Two in one: Strength and Conditioning for BJJ
Heavy strength work and aerobic training are two ends of the fitness spectrum. If you train both, you likely won’t see great improvements in either. In order to improve your conditioning level without taking away from your strength, you want to use sprints. That could be 100 meter sprint repeats or movements with a little less impact, like today’s aerobic components. This workout incorporates mountain climbers and kettlebell swings.
Remember, do what you can with what you have. Use a kettlebell, dumbbell, or water jug as your resistance. For the climbers you can use furniture sliders, socks on a hard surface, or even paper plates on a rug.
Strength Circuit: Set your timer for 30 seconds of work and 30 seconds of rest for 5 Rounds.
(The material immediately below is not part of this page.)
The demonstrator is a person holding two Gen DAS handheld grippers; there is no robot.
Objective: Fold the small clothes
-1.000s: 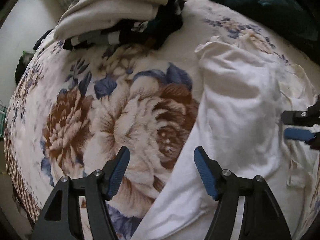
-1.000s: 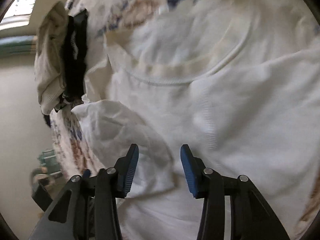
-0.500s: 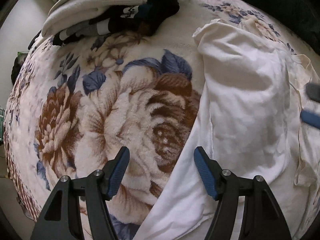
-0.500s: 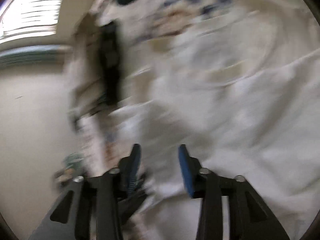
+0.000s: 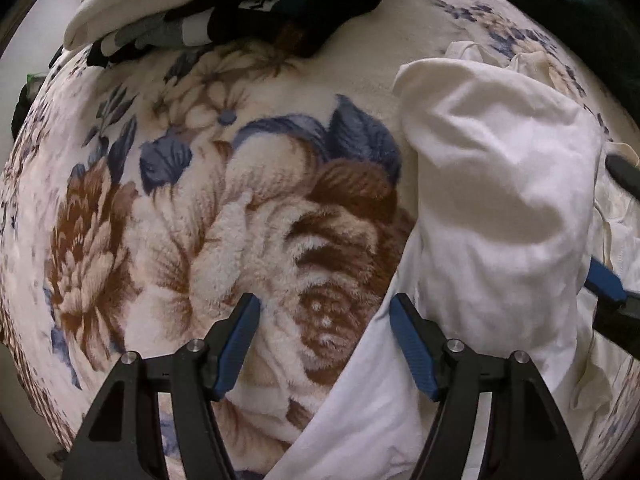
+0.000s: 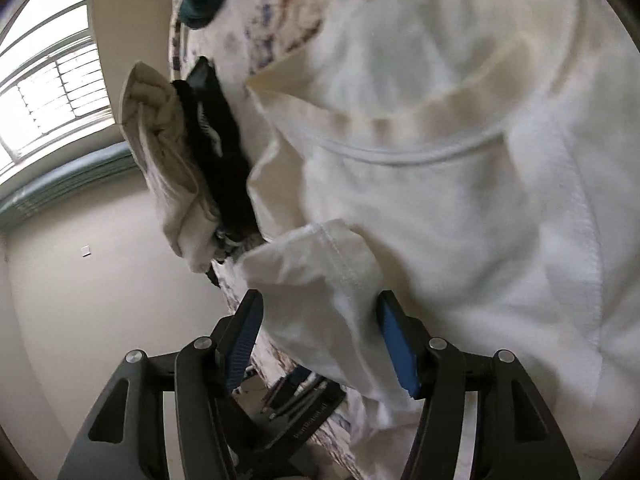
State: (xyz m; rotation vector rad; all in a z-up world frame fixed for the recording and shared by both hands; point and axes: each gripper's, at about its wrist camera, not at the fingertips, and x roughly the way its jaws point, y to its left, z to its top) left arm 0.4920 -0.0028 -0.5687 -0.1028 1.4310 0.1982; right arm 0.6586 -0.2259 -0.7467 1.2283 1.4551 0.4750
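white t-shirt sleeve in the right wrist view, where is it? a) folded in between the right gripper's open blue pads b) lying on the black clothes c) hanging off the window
a: the white t-shirt sleeve lies between the spread blue pads of the right gripper, with neither pad pressing on it.

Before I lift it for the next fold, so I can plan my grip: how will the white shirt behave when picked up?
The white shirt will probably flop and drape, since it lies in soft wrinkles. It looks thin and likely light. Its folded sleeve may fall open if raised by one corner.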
Rest for 1-2 minutes for 3-5 rounds.
- Goblet Pause Split Squat
- 30 seconds each side
- Pause 2 inches from the ground
- Slow Incline Mountain Climber with Sliders
- Elbow plank on an incline
- Single Leg RDL to Lateral Lunge
- Option to alternate hands as in video
- Mountain Climbers with Sliders
- Pick up with pace!
Conditioning Complex: Set a timer to go off every minute. At the top of the minute hit 1 kettlebell swing and 10 push-ups. Rest the remainder of the minute. You’ll continue to add 1 swing and subtract 1 push-up for 10 rounds. For example:
Minute 1: 1 Swing 10 Push-Ups
Minute 2: 2 Swings 9 Push-Ups
Minute 3: 3 Swings 8 Push-Ups
Minute 10: 10 Swings 1 Push-Up
Total: 55 Swings & 55 Push-Ups
The next time you complete this workout, consider a bump in intensity with one or both of the following options:
- Can you do more than 30 push-ups in one set?
- Double up the number of push-ups in this complex for each round.
- Have you been practicing single-arm kettlebell swings?
- Start with one swing on each hand and work your way to 10 on each.
Fit Tip: Practice breathing only through your nose, inhales and exhales. This can improve how your body utilizes oxygen and increase your CO2 tolerance.